Summary:ASTERISK-08748: chan_skinny randomly crashing server
Reporter:sbisker (sbisker)Labels:
Date Opened:2007-02-07 10:24:33.000-0600Date Closed:2007-06-30 09:20:07
Versions:Frequency of
Environment:Attachments:( 0) bt_full.txt
( 1) bt-full.txt
( 2) debug.txt
( 3) transmit.patch
Description:With the release version of asterisk.  chan_skinny is randomly crashing asterisk

Unoptimized backtrace is attached.
Comments:By: dea (dea) 2007-02-07 11:36:04.000-0600

 Your backtrace shows why, without really showing why.  Can you upload
a log with both verbose and debug set to at least 3?

Somehow this call managed to get started without a session(bad).  The
verbose/debug log should confirm this, and hopefully point to where
additional checks for the existance of the session should be performed.

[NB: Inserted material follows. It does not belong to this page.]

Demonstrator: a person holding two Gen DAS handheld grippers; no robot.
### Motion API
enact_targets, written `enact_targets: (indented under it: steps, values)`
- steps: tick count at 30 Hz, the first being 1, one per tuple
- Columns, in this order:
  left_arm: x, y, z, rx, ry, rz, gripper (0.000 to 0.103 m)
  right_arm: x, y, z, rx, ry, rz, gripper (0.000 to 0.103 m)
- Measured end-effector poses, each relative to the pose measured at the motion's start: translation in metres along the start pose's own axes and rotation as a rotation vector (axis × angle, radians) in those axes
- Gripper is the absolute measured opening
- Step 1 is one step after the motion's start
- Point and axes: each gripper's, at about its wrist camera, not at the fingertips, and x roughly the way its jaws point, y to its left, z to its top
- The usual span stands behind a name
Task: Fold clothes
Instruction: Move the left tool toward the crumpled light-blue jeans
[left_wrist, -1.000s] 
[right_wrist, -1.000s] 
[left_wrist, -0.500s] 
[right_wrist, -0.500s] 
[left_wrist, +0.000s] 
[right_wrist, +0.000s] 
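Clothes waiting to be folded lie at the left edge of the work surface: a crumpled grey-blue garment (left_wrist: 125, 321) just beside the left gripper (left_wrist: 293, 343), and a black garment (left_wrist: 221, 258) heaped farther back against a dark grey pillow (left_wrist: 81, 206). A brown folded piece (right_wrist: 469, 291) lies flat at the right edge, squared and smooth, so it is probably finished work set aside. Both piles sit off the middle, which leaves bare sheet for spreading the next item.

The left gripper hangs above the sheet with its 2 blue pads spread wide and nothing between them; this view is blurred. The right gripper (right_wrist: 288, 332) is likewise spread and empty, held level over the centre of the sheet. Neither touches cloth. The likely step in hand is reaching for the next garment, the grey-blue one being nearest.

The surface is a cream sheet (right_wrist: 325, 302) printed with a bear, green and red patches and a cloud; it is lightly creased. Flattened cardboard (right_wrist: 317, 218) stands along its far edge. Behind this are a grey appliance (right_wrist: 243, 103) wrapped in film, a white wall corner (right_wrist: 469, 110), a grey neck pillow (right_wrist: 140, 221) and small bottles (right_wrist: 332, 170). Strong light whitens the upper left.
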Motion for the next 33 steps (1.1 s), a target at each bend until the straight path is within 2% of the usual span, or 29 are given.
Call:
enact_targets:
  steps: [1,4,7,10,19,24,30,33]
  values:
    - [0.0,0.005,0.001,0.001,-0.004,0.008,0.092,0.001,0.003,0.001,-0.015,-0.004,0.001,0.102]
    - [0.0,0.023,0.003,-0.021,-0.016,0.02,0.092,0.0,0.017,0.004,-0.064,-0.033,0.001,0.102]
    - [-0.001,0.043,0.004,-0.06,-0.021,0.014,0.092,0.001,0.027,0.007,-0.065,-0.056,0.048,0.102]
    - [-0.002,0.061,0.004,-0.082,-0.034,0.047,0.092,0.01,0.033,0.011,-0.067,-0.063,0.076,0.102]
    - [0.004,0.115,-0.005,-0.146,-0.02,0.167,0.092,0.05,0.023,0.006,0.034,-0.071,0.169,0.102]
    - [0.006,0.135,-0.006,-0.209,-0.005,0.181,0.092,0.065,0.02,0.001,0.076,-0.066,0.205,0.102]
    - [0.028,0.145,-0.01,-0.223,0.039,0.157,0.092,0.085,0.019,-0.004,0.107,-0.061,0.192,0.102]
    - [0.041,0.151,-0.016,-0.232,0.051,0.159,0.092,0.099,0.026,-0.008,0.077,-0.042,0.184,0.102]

By: sbisker (sbisker) 2007-02-07 12:12:22.000-0600

I have set the options for asterisk to -vvvvvgdddddnp

When it crashes again, I will attach /var/log/asterisk/messages .


By: Serge Vecher (serge-v) 2007-02-07 16:24:02.000-0600

it is best to set debug output for console in logger.conf and upload a console log instead.

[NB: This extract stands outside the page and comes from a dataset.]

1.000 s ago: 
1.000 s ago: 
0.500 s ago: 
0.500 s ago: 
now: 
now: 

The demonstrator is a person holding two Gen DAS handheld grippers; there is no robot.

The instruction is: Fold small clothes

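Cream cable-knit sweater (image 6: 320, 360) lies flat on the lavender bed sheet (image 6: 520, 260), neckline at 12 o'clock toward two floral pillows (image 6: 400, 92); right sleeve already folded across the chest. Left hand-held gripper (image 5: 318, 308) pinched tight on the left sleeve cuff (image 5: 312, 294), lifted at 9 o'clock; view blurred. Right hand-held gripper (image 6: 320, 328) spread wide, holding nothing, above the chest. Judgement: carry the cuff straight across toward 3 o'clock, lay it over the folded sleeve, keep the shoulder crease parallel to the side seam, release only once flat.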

By: Anthony LaMantia-2 (anthonyl) 2007-02-08 11:54:41.000-0600

it would seem the line s = d->session; is borked i assume the problem comes from the fact l->session is never checked after calling line_by_deviceid in handle_stimulus_message. or the sessions may just be being destoryed it should be checked for before calling transmit_response or inside transmit_response for safety anyway considering how this code is laid out.

By: Damien Wedhorn (wedhorn) 2007-02-08 18:22:58.000-0600

I agree, I think it is fairly easy to add a check in transmit_response. There are many functions calling transmit_response so it would make sense to do the check in there.

We may want to pass back an error so the calling function (skinny_new) is at least aware that the session has been dropped.

By: sbisker (sbisker) 2007-02-23 09:20:13.000-0600

I uploaded the debug trace prior to the system crashing.  Any luck on providing the fix in transmit_response?

By: sbisker (sbisker) 2007-03-05 12:12:12.000-0600

Just checking status on this one.

By: Damien Wedhorn (wedhorn) 2007-03-05 14:17:38.000-0600

Added small patch. If there is no session it should log it ("transmit response: no session") and continue without transmitting the message. Compiled ok, not tested. Seeing as this is so intermittent, can you test and monitor you logs for the above message.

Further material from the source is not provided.